Dr. Kyaien Conner is an Associate Professor of Mental Health Law and Policy at the USF. She is a licensed clinical social worker by profession. Dr. Dr. Conner’s research investigates the factors that influence disparities in health service utilization and treatment outcomes for racial and ethnic minorities, and examines culturally meaningful approaches to improving behavioral health and reducing stigma. Dr. Conner has received over 3 million dollars in funding for her research on behavioral health disparities. She has 50 publications that speak to the impact of her work, and has presented at over 45 scientific conferences in the U.S. and Internationally.

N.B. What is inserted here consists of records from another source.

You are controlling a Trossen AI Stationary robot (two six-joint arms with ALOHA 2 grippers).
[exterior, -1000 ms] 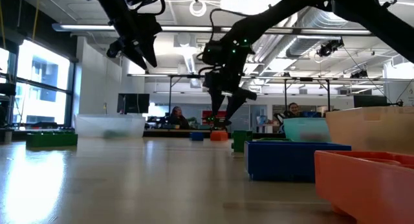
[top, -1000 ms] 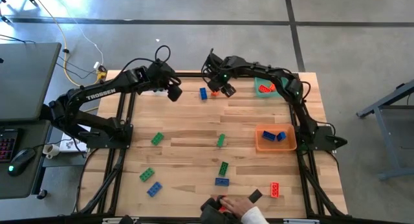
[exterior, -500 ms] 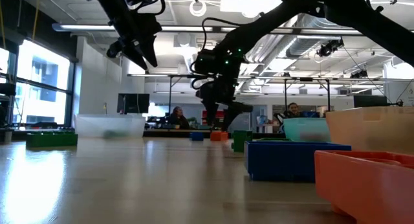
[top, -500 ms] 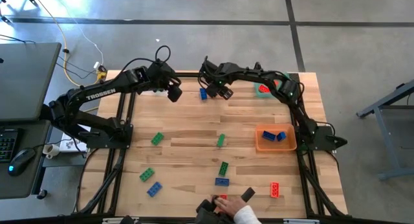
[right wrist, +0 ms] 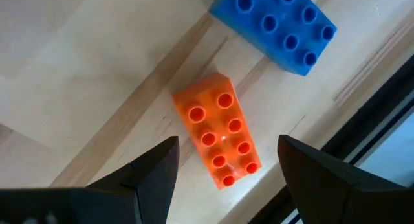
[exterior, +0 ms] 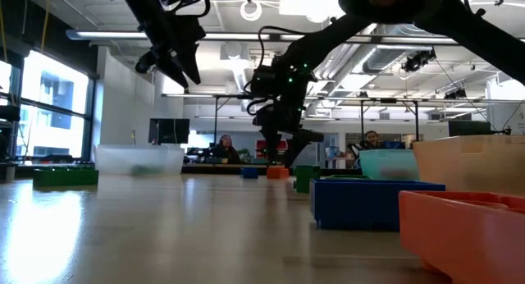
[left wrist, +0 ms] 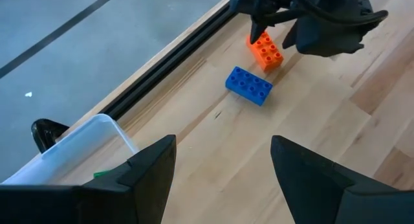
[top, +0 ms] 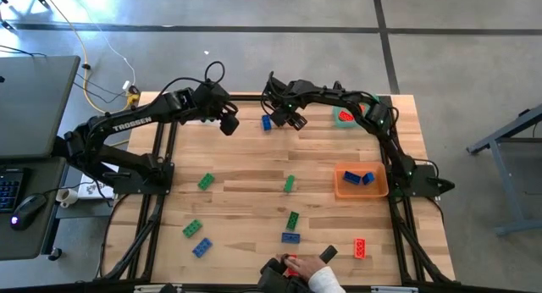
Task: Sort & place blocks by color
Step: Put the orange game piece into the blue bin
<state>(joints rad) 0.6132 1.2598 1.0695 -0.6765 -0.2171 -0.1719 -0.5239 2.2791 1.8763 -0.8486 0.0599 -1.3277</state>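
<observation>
Right hand (right wrist: pixel 223 185) hangs, fingers apart, over an orange-red block (right wrist: pixel 217 138) beside a blue block (right wrist: pixel 275 26) on the counter (top: pixel 254 166)'s far edge; overhead hides the red one; left hand (left wrist: pixel 223 179) gapes nearby

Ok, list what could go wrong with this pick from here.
1. The right end effector is open above the red block, and the blue block lies close beside it; a finger might nudge the blue one on the way down.
2. Both blocks sit near the table's back edge rail, so a push might send one against it.
3. A person's hand is at the table's front edge, near loose blocks.
</observation>
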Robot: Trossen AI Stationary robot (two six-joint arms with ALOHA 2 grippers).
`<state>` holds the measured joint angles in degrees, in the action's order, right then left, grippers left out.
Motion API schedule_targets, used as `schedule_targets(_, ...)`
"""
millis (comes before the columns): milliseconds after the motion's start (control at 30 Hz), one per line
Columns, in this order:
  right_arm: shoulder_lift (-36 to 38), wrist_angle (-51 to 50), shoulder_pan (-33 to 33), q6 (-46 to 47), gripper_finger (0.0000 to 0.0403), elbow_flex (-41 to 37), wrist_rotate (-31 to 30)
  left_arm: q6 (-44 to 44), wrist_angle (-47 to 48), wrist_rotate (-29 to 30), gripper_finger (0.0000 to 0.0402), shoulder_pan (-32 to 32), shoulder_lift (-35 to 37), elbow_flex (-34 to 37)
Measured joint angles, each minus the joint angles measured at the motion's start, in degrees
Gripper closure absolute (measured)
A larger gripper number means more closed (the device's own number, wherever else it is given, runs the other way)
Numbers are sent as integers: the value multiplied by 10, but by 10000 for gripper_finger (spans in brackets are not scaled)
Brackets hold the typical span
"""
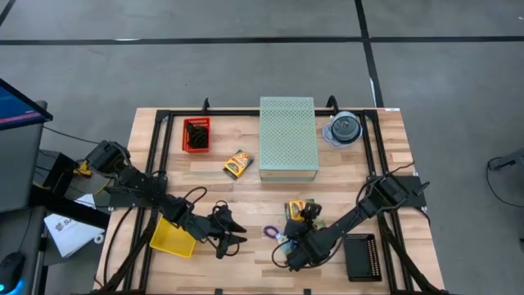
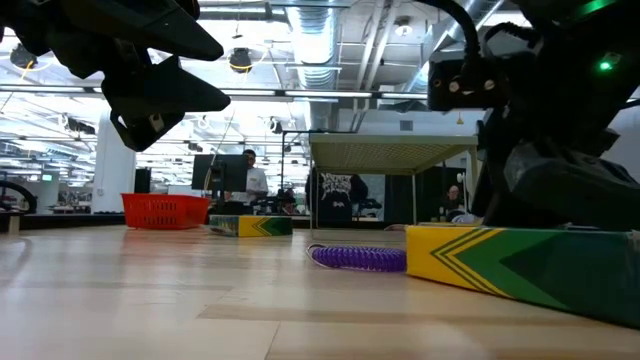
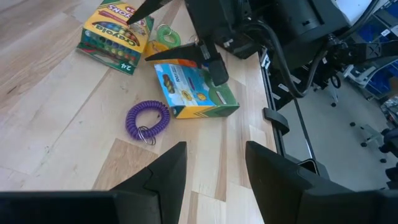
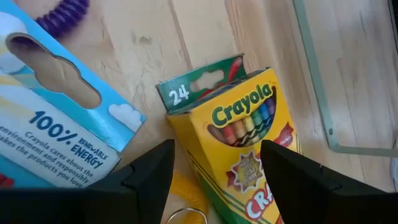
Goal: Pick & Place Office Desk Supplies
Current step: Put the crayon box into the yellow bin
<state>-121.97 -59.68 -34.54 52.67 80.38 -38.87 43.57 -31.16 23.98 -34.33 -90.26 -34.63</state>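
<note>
Grey concrete floor [image 1: 246, 20], ceiling lights [image 2: 240, 60]

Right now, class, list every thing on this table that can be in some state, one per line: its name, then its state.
Left hand: open, empty, above the bare wood.
Right hand: open, empty, over the crayon box.
Crayon box: lying flat, top flap open.
Purple coil loop: lying flat, loose, untouched.
Blue packet: lying flat beside the loop.
Second crayon box: lying flat by the pale green box.
Red basket: upright, holding dark items.
Yellow tray: tilted, partly under the left arm.
</note>
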Motion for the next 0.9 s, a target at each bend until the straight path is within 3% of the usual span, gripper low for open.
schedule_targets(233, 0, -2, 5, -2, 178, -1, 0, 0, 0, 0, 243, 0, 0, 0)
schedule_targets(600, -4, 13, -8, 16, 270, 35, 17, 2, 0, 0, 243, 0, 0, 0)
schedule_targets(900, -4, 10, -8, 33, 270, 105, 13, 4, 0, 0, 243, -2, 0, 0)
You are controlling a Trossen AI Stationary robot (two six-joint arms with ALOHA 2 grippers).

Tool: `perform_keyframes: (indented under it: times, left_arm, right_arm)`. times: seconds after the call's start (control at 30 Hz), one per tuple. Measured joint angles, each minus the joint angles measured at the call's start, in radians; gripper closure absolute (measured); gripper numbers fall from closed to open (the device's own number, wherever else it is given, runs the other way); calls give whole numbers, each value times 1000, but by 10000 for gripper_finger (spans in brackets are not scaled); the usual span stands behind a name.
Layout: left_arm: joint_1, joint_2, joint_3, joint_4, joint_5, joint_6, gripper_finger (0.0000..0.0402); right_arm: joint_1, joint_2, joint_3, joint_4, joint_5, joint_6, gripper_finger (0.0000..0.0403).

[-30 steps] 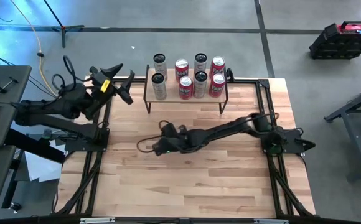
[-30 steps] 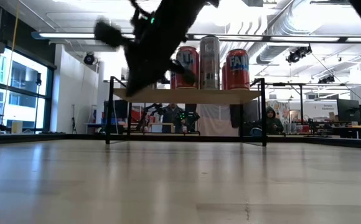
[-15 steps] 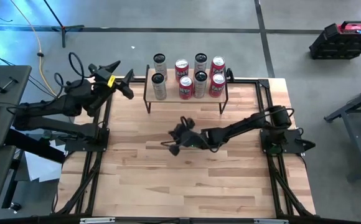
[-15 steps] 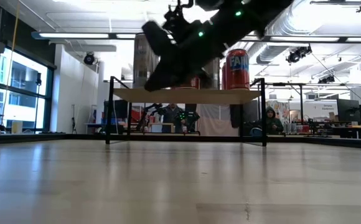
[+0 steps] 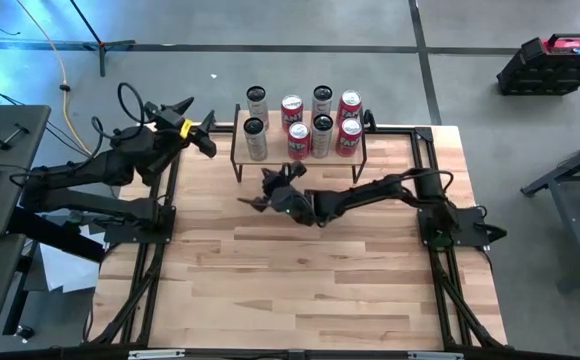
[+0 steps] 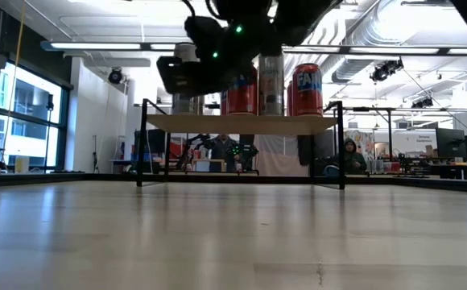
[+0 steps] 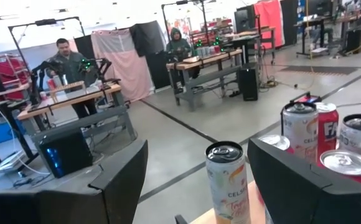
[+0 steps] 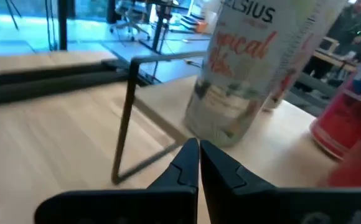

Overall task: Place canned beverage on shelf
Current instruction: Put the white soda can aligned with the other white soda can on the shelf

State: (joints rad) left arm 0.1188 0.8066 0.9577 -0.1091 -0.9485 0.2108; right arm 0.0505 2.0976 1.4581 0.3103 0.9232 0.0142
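Note:
The shelf [image 5: 300,152] stands at the table's far edge, a light plank on thin black legs, with several cans on top: silver ones [image 5: 256,140] at its left end and red ones [image 5: 298,140] further right. My right gripper [image 5: 262,190] hovers just in front of the shelf's left part, shut and empty. In the right wrist view its fingertips [image 8: 198,149] point at a silver Celsius can [image 8: 255,68] standing on the plank. My left gripper [image 5: 195,135] is open and empty past the table's far left corner, facing the cans [image 7: 228,180].
A black frame rail [image 5: 160,200] runs along the table's left and right sides. The shelf's thin front leg [image 8: 123,124] stands close to my right gripper. The wooden tabletop [image 5: 300,280] stretches toward the near edge. People and workbenches [image 7: 68,56] show in the room behind.
My right gripper has swung from the table's middle left toward the right, then toward the far edge, up to the shelf's left front. The cans and the shelf have stayed where they were.

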Motion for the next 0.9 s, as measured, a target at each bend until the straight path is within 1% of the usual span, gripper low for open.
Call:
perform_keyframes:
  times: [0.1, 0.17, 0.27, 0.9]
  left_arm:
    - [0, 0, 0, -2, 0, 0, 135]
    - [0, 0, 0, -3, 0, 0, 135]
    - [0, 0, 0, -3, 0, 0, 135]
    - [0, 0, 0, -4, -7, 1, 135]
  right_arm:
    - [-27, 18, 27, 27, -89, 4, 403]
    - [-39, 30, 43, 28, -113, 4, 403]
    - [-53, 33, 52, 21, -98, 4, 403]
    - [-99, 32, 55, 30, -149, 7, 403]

Wednesday, March 16, 2022: 8:30 to 9:30 AM
Overview of Marchman Act Drug Court (MADC): Description, Outcomes, and Lessons Learned
Kathleen Moore, PhD
Julia Schilling, MPA, CAP
Danielle Hewitt, LMHC
Timothy Gerhardt, BS
This plenary session will present on the Marchman Act Drug Court (MADC). In 2015, SAMHSA funded Hillsborough County’s Thirteenth Judicial Circuit’s MADC to expand substance use treatment in partnership with local treatment providers and USF. Additional federal funding was awarded in 2020, focusing on females at high risk to recidivate. This presentation will describe: (1) MADC program, (2) client outcomes, (3) lessons learned implementing program, (4) current treatment program description, and (5) descriptive information and qualitative data on current MADC grant.
Kathleen Moore, PhD
Dr. Moore is a Research Professor in the Department of Mental Health, Law, and Policy at the University of South Florida, College of Behavioral and Community Sciences. She currently serves as the Executive Director for the Louis de la Parte Florida Mental Health Institute (FMHI). For the past 18 years, she has collaborated with community-based agencies on numerous projects at the local, state, and national level focused on substance abuse and mental health. Her emphasis has been on project evaluation, bridging the gap between research and practice, and social policy issues such as co-occurring disorders, homelessness, and jail diversion.
Julia Schilling, MPA, CAP
Julia Schilling is the Director of Problem Solving Courts at the Thirteenth Judicial Circuit Court. Julia is the Project Director for the current and previous Marchman Act Treatment Court grants and plays an instrumental role in the financial and programmatic aspects of these projects. She works closely with the treatment provider, Court, stakeholders, and evaluation team to assist in the success of these grants. Julia is a Certified Addiction Professional and prior to working with the court, worked in substance abuse treatment for close to 10 years.